» **Required action**:
A faithful copy of the listing below is required.

» **Data**:
----

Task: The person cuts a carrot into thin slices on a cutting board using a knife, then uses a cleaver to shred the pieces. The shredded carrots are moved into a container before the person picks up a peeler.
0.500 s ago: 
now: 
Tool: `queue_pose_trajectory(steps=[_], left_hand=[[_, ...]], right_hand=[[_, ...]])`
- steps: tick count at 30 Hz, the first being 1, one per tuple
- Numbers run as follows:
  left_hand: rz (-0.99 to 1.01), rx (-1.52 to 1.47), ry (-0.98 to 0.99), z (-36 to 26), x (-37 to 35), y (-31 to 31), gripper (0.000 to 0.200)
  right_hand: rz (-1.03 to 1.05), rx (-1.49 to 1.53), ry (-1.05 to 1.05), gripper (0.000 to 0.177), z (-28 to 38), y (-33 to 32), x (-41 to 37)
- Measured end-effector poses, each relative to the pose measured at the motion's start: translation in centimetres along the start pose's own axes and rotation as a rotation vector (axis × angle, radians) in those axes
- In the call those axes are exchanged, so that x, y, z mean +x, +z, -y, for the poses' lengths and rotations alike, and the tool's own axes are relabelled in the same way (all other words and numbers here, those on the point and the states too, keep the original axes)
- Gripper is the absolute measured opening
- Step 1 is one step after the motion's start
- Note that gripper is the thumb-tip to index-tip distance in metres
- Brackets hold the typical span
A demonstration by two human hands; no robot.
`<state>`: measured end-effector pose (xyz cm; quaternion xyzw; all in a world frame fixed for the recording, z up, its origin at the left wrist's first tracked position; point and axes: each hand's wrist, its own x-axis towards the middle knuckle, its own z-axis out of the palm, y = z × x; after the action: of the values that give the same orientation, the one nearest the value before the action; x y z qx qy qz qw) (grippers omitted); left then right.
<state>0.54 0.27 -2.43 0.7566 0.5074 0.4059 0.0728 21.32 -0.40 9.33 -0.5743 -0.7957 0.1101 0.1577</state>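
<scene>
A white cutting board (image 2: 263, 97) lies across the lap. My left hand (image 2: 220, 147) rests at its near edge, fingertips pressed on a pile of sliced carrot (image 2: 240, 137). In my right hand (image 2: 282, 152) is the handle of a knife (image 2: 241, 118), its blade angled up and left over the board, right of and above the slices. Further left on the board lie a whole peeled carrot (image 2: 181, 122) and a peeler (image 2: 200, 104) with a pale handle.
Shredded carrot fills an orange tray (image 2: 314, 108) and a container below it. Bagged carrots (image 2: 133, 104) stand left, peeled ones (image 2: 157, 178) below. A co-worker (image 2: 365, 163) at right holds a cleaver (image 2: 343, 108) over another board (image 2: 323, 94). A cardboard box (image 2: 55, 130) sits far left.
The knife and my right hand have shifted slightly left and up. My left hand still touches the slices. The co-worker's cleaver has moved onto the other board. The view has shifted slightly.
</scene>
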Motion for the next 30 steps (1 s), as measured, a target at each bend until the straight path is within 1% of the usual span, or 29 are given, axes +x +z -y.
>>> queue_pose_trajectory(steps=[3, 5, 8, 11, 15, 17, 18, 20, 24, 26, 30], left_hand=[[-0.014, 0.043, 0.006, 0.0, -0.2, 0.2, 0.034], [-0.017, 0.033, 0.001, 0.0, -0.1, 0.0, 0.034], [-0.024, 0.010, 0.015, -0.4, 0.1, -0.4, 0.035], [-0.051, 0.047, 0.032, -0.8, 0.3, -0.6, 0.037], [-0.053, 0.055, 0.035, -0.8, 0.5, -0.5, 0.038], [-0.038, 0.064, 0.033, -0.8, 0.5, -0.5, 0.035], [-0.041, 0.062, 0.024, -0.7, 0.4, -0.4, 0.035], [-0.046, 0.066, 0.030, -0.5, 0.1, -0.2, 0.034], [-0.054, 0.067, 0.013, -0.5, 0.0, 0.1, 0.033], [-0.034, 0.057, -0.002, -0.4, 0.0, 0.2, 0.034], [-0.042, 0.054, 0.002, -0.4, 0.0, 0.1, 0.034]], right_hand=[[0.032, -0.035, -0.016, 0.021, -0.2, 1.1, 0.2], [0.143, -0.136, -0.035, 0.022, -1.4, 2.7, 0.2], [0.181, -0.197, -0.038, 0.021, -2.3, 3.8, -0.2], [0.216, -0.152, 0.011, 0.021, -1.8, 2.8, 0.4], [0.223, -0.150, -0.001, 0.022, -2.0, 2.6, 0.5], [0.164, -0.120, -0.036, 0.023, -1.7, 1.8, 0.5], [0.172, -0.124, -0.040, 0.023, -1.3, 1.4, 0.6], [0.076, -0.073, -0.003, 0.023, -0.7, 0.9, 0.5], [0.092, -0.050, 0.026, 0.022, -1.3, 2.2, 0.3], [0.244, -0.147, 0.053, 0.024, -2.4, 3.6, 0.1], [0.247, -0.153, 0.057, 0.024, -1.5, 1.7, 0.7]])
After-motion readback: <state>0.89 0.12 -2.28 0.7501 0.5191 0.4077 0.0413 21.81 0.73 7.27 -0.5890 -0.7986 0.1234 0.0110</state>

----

» **Written response**:
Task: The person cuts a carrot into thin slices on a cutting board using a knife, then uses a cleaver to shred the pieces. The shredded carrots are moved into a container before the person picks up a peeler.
0.500 s ago: 
now: 
Tool: `queue_pose_trajectory(steps=[_], left_hand=[[_, ...]], right_hand=[[_, ...]])`
- steps: tick count at 30 Hz, the first being 1, one per tuple
- Numbers run as follows:
  left_hand: rz (-0.99 to 1.01), rx (-1.52 to 1.47), ry (-0.98 to 0.99), z (-36 to 26), x (-37 to 35), y (-31 to 31), gripper (0.000 to 0.200)
  right_hand: rz (-1.03 to 1.05), rx (-1.49 to 1.53), ry (-1.05 to 1.05), gripper (0.000 to 0.177), z (-28 to 38), y (-33 to 32), x (-41 to 37)
- Measured end-effector poses, each relative to the pose measured at the motion's start: translation in centimetres along the start pose's own axes and rotation as a rotation vector (axis × angle, radians) in those axes
- In the call those axes are exchanged, so that x, y, z mean +x, +z, -y, for the poses' lengths and rotations alike, and the tool's own axes are relabelled in the same way (all other words and numbers here, those on the point and the states too, keep the original axes)
- Gripper is the absolute measured opening
- Step 1 is one step after the motion's start
- Note that gripper is the thumb-tip to index-tip distance in metres
- Brackets hold the typical span
A demonstration by two human hands; no robot.
`<state>`: measured end-effector pose (xyz cm; quaternion xyzw; all in a world frame fixed for the recording, z up, its origin at the left wrist's first tracked position; point and axes: each hand's wrist, its own x-axis towards the middle knuckle, its own z-axis out of the palm, y = z × x; after the action: of the values that give the same orientation, the one nearest the value before the action; x y z qx qy qz qw) (grippers omitted); left then right.
<state>0.54 0.27 -2.43 0.7566 0.5074 0.4059 0.0728 21.32 -0.40 9.33 -0.5743 -0.7957 0.1101 0.1577</state>
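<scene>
A white cutting board (image 2: 263, 97) lies across the lap. My left hand (image 2: 220, 147) rests at its near edge, fingertips pressed on a pile of sliced carrot (image 2: 240, 137). In my right hand (image 2: 282, 152) is the handle of a knife (image 2: 241, 118), its blade angled up and left over the board, right of and above the slices. Further left on the board lie a whole peeled carrot (image 2: 181, 122) and a peeler (image 2: 200, 104) with a pale handle.
Shredded carrot fills an orange tray (image 2: 314, 108) and a container below it. Bagged carrots (image 2: 133, 104) stand left, peeled ones (image 2: 157, 178) below. A co-worker (image 2: 365, 163) at right holds a cleaver (image 2: 343, 108) over another board (image 2: 323, 94). A cardboard box (image 2: 55, 130) sits far left.
The knife and my right hand have shifted slightly left and up. My left hand still touches the slices. The co-worker's cleaver has moved onto the other board. The view has shifted slightly.
</scene>
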Motion for the next 30 steps (1 s), as measured, a target at each bend until the straight path is within 1% of the usual span, or 29 are given, axes +x +z -y.
>>> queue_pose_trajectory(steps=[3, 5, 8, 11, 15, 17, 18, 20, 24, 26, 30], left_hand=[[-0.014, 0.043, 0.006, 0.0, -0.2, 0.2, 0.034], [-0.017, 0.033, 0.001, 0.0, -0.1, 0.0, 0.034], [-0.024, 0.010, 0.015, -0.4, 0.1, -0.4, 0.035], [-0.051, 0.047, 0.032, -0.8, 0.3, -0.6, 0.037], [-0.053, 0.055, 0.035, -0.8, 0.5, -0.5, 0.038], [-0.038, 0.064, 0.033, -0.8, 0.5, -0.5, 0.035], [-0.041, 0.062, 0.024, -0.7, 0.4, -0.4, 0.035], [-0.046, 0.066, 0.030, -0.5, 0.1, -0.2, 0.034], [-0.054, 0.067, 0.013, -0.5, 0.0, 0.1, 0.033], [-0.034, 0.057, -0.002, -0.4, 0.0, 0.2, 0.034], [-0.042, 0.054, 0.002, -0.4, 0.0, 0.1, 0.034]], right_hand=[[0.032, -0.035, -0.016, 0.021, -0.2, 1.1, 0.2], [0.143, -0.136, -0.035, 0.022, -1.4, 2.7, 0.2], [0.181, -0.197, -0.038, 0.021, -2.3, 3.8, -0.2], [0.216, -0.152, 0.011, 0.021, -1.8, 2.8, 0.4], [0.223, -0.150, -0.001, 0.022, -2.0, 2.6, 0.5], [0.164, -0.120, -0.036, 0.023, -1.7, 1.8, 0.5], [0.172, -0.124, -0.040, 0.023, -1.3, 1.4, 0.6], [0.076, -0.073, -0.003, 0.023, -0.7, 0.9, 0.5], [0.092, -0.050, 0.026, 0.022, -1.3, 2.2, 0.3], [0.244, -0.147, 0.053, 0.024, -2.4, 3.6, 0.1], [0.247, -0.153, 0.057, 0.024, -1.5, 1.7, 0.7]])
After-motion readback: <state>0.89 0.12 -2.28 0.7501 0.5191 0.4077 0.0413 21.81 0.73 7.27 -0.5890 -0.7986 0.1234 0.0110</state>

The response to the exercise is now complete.